Lingüística computacional 1
Computational Linguistics I (31395)
Juan María Garrido Almiñana
Goals
The goal of the course is twofold: to offer to the students a general panorama of the basic theoretical concepts related to the computational analysis and processing of speech, and to provide them with the basic skills in the use of tools and resources for speech analysis and speech technology.
The course is mainly oriented to students with some previous background in Linguistics interested in the use of computer techniques both for basic research in Phonetics and Phonology and for professional work as a computational linguist in the Speech Technology field.
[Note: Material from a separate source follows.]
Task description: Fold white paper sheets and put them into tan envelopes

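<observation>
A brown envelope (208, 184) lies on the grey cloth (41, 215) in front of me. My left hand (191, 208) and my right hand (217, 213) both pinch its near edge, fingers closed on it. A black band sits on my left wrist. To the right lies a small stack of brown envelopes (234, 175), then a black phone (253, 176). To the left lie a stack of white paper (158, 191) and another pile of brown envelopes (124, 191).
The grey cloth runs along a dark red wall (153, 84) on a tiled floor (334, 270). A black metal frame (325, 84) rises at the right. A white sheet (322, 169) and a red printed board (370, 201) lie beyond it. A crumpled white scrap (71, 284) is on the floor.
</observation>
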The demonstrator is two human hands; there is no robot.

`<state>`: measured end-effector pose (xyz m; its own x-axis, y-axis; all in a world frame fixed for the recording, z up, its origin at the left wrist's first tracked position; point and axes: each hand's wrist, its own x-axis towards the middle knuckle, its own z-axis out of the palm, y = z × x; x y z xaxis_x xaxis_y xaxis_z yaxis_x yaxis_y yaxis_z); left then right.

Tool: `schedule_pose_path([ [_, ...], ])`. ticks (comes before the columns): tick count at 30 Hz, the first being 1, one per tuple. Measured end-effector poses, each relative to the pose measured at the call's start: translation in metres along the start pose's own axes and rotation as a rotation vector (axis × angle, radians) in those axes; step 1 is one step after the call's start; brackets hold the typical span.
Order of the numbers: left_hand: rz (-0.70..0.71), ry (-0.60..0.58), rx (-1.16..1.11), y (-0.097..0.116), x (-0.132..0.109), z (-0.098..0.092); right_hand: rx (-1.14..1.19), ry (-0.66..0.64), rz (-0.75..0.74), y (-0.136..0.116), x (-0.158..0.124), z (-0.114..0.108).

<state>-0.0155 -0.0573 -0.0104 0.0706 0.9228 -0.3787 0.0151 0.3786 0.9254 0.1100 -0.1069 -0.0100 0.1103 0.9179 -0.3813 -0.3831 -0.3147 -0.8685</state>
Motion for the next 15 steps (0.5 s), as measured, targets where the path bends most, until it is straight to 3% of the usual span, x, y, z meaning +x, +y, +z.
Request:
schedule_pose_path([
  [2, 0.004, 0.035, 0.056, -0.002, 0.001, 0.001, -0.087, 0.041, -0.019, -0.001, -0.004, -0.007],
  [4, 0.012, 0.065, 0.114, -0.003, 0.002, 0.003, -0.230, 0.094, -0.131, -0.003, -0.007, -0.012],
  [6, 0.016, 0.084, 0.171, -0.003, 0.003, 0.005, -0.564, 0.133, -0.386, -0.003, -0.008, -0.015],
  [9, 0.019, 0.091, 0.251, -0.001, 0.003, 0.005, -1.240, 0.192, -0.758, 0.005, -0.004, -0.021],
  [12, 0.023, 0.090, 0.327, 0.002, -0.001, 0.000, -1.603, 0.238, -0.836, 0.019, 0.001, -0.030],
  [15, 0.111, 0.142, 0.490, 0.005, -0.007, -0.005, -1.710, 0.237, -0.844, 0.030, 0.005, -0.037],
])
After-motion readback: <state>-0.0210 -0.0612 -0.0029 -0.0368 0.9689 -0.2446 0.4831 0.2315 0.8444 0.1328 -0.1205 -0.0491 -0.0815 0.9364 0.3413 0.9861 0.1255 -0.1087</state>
For this reason, the course will focus on the concepts necessary to use and develop computer speech processing tools as a computational linguist, rather than putting emphasis on describing the engineering, mathematical or programming knowledge behind these tools.
Competences
1. Basic knowledge of the theoretical concepts on Acoustic Phonetics and computational speech processing.
2. Basic skills in the use of Praat and other speech processing tools.
3. Basic knowledge of the research procedures and methodologies used in the area of computational speech analysis.
4. Basic knowledge of the procedures and methodologies used in the development of commercial speech technologies.
5. Basic abilities in the realisation of small projects related to computational speech processing.
Contents
1. Speech signals
Speech waves. Basic parameters: time, amplitude and frequency. Periodic and aperiodic signals. Simple and complex signals. Spectral analysis: the Fourier transform. Acoustic model of speech production: sources and filters. Types of sources in speech production. Filters and resonators. Acoustic features of speech signals: spectral envelope, formants, F0.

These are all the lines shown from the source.